• **Directions**
Pull each line containing "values" out of the data and copy it.

• **Records from a collection**
----
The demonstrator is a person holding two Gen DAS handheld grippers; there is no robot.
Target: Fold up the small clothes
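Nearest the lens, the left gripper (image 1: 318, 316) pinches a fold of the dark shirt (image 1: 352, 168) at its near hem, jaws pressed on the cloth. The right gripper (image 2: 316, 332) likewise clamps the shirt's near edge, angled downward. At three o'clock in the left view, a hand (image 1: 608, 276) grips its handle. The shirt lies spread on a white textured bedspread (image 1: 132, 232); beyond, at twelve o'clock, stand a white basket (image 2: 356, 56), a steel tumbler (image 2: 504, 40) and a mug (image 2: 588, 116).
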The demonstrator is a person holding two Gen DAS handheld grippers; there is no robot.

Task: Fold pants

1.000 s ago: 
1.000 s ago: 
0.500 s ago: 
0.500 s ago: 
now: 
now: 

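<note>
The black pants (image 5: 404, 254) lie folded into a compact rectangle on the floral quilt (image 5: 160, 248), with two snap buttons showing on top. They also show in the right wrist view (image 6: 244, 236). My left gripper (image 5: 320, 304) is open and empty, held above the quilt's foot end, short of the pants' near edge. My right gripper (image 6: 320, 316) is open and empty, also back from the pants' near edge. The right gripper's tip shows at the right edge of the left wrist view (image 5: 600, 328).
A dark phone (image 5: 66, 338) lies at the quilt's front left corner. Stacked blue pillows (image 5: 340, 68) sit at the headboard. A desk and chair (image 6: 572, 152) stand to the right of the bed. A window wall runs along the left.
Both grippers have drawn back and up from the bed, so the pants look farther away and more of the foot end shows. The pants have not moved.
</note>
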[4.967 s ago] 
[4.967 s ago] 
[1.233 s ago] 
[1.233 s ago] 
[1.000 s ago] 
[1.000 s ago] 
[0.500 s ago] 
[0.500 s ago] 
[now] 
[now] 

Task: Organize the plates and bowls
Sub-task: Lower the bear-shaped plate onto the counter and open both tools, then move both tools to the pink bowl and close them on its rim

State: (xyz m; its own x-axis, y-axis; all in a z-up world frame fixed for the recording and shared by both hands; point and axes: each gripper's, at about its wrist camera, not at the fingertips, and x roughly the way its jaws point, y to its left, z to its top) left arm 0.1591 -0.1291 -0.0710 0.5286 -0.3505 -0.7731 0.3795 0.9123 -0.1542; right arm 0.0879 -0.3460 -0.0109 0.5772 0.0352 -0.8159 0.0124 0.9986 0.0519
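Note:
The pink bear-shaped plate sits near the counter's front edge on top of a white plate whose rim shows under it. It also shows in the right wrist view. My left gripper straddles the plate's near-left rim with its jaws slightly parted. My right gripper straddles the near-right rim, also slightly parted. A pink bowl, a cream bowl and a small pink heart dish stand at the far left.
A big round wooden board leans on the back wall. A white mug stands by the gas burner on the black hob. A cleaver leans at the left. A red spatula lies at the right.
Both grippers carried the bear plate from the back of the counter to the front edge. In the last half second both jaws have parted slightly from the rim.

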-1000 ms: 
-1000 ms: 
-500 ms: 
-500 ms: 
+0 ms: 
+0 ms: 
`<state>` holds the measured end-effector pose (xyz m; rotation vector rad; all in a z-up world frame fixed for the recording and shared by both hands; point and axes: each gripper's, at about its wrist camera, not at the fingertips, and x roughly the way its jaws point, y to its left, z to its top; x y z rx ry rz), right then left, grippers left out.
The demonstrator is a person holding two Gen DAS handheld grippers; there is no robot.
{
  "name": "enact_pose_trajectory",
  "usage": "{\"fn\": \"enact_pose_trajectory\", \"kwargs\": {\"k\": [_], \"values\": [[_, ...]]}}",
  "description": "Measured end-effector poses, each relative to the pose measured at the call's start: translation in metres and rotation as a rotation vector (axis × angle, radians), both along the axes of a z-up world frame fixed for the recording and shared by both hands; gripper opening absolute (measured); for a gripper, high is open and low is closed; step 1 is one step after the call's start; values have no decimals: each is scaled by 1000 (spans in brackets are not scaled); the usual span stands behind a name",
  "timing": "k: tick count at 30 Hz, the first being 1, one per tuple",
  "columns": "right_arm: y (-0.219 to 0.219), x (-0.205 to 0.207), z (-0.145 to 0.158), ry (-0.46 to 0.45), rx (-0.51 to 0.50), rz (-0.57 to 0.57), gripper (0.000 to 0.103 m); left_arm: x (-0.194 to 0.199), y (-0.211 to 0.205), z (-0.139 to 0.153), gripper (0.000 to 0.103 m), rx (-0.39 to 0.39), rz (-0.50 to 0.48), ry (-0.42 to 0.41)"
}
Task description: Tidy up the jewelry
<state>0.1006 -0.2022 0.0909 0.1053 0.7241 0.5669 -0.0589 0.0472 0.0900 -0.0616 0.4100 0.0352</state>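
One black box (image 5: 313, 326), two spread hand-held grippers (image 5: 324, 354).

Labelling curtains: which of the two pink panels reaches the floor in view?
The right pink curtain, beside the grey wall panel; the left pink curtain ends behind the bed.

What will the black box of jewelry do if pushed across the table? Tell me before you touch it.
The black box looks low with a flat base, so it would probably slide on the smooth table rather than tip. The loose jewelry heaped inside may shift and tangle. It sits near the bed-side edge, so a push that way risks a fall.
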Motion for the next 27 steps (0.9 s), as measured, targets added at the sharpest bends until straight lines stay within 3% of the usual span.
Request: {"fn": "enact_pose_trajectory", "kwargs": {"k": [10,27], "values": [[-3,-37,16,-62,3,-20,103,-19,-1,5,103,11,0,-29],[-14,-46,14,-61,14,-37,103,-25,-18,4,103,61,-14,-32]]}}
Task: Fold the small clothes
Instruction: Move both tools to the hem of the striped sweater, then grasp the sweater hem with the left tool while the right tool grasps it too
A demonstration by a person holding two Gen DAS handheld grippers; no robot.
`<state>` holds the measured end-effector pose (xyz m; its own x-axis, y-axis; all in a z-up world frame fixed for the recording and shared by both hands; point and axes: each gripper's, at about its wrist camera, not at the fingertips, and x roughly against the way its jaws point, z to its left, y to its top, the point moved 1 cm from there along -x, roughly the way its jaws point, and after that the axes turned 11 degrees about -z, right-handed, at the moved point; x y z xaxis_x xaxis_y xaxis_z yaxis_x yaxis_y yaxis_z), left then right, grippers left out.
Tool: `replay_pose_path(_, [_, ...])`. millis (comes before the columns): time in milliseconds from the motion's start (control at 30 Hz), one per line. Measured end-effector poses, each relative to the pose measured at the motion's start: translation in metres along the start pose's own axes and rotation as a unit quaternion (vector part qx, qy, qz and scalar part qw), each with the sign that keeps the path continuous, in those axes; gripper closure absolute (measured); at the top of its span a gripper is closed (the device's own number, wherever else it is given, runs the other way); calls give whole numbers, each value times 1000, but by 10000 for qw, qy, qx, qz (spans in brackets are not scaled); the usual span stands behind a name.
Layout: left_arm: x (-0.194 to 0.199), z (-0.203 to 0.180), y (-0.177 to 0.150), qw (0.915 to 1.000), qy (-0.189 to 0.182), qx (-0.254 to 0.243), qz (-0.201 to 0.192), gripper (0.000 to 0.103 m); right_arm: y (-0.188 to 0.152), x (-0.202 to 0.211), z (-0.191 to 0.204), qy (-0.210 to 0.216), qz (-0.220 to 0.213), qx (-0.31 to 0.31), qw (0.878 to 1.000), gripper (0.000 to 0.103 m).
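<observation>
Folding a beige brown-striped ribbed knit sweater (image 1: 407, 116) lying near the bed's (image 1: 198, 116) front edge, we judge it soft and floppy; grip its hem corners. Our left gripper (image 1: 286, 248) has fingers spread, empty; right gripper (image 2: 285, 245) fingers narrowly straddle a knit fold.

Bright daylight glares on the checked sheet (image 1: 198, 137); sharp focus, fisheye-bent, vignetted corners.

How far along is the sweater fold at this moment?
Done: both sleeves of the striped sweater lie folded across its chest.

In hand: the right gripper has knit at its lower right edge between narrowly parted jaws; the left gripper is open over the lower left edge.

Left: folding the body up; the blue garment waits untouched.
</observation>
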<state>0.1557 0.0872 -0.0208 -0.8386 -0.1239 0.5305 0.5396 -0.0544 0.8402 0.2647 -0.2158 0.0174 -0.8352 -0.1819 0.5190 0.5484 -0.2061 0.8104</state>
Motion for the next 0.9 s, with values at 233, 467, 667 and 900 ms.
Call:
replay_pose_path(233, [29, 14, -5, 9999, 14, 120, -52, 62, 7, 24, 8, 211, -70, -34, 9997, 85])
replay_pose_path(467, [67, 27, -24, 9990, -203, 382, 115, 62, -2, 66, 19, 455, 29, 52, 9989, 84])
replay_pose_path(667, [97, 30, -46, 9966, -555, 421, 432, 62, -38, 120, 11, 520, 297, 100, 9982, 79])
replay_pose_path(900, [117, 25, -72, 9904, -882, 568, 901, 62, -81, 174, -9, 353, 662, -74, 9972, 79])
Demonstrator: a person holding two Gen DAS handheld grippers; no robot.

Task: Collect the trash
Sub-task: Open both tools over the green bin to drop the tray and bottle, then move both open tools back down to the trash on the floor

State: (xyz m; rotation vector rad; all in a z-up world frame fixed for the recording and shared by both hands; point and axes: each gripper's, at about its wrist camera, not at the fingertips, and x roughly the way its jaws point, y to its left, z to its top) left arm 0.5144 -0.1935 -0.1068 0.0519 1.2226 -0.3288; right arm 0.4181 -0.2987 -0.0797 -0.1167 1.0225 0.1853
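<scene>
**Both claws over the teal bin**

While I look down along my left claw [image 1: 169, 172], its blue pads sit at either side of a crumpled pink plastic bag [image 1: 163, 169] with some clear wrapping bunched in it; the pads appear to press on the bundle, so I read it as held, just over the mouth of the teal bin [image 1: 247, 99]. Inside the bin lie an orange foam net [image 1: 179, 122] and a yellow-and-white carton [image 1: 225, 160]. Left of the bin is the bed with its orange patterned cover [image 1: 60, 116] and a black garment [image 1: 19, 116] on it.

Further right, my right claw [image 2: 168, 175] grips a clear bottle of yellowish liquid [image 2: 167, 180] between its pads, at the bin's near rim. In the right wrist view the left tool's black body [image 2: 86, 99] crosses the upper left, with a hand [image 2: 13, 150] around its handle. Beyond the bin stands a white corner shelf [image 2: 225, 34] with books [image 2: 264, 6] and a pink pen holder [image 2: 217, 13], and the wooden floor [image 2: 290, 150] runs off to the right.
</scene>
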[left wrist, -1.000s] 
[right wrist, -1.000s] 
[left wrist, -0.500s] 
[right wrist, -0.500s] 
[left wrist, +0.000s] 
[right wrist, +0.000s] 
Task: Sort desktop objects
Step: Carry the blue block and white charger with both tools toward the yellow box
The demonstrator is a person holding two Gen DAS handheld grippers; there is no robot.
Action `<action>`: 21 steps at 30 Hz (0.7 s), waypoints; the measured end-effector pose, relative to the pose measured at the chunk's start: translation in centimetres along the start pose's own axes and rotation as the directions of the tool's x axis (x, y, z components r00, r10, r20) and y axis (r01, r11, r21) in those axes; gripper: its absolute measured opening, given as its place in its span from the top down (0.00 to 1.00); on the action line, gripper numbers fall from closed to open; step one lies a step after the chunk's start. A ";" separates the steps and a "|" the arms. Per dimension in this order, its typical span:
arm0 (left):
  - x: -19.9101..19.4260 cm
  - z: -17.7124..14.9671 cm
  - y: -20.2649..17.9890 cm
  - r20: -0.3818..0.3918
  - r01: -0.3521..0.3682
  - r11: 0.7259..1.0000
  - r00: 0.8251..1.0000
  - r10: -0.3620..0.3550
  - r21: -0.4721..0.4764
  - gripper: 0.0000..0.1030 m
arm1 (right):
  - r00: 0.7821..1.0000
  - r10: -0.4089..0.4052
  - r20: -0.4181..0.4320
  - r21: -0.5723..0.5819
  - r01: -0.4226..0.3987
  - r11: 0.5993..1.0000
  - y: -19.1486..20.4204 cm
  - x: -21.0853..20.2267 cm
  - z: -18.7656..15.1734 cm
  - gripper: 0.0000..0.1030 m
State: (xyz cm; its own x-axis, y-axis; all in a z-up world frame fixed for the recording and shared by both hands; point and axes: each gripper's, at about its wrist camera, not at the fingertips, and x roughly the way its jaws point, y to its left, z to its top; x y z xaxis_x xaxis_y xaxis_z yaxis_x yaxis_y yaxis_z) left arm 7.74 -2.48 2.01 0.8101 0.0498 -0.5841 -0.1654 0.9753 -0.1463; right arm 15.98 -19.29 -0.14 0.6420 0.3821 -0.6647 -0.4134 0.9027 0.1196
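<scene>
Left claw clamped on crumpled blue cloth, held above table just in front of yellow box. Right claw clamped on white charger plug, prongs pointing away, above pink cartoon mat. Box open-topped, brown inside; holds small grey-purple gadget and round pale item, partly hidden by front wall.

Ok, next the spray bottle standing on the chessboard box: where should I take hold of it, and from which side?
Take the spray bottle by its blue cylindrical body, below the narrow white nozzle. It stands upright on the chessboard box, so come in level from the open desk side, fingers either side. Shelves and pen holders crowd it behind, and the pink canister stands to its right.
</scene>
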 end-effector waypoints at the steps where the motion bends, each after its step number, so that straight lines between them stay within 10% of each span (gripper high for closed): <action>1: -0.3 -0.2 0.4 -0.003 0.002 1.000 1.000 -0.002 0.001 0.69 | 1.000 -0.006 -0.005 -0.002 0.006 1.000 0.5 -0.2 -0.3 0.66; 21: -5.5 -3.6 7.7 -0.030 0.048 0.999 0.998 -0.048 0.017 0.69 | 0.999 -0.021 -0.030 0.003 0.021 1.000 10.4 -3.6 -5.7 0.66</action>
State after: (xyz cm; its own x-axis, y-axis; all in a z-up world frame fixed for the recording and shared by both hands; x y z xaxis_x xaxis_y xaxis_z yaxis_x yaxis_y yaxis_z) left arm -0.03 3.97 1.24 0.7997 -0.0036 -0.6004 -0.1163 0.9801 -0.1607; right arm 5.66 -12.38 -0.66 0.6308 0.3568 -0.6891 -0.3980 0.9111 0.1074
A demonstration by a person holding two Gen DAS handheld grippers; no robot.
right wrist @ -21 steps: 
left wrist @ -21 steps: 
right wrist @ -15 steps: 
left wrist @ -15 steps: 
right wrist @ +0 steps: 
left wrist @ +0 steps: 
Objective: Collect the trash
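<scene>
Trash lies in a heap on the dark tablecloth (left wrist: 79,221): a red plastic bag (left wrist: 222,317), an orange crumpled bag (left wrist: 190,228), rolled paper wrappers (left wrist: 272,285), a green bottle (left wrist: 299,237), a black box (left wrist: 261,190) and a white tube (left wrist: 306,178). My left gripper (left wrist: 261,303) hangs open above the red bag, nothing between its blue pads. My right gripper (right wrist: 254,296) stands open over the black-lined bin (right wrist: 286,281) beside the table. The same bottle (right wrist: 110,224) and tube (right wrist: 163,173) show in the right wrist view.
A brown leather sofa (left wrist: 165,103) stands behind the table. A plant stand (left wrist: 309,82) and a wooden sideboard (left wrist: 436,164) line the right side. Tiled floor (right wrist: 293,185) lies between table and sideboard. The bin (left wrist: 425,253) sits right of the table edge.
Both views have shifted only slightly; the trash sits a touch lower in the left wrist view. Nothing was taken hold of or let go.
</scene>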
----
• **Answer to the problem**
  "usage": "{\"fn\": \"enact_pose_trajectory\", \"kwargs\": {\"k\": [_], \"values\": [[_, ...]]}}",
  "description": "Measured end-effector poses, each relative to the pose measured at the call's start: translation in metres and rotation as a rotation vector (axis × angle, radians), both along the axes of a z-up world frame fixed for the recording and shared by both hands; gripper opening absolute (measured); for a gripper, high is open and low is closed; step 1 is one step after the call's start; values have no decimals: each is scaled by 1000 (spans in brackets are not scaled); the usual span stands behind a name",
Request: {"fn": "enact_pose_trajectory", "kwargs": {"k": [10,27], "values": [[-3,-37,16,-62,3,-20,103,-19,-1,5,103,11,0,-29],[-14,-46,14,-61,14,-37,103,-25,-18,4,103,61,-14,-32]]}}
Motion for the next 0.9 s, with values at 233, 467, 667 and 900 ms.

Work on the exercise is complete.